### Problem to work on
Output each line of the material exactly as it stands.

### Information supplied
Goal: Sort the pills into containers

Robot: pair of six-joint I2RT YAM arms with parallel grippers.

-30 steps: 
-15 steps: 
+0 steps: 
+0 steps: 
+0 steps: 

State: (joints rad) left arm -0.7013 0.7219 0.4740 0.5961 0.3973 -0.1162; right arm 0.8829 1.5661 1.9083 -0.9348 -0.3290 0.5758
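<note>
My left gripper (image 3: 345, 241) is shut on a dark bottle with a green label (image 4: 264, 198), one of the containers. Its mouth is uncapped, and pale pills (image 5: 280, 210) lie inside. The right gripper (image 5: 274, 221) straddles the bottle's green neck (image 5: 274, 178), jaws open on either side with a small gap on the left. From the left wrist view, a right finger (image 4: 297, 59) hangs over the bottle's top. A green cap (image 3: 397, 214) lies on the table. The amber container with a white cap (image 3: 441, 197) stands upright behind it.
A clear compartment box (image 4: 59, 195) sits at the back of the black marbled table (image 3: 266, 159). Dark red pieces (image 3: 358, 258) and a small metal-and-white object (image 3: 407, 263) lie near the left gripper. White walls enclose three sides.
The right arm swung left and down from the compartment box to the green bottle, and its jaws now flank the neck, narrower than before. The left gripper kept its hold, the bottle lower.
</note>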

### Exercise response
Goal: Sort the pills into containers

Robot: pair of six-joint I2RT YAM arms with parallel grippers.

-30 steps: 
-15 steps: 
+0 steps: 
+0 steps: 
+0 steps: 

State: (joints rad) left arm -0.7013 0.7219 0.4740 0.5961 0.3973 -0.1162; right arm 0.8829 1.5661 1.9083 -0.9348 -0.3290 0.5758
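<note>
My left gripper (image 3: 345, 241) is shut on a dark bottle with a green label (image 4: 264, 198), one of the containers. Its mouth is uncapped, and pale pills (image 5: 280, 210) lie inside. The right gripper (image 5: 274, 221) straddles the bottle's green neck (image 5: 274, 178), jaws open on either side with a small gap on the left. From the left wrist view, a right finger (image 4: 297, 59) hangs over the bottle's top. A green cap (image 3: 397, 214) lies on the table. The amber container with a white cap (image 3: 441, 197) stands upright behind it.
A clear compartment box (image 4: 59, 195) sits at the back of the black marbled table (image 3: 266, 159). Dark red pieces (image 3: 358, 258) and a small metal-and-white object (image 3: 407, 263) lie near the left gripper. White walls enclose three sides.
The right arm swung left and down from the compartment box to the green bottle, and its jaws now flank the neck, narrower than before. The left gripper kept its hold, the bottle lower.
</note>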

No more output is needed for this exercise.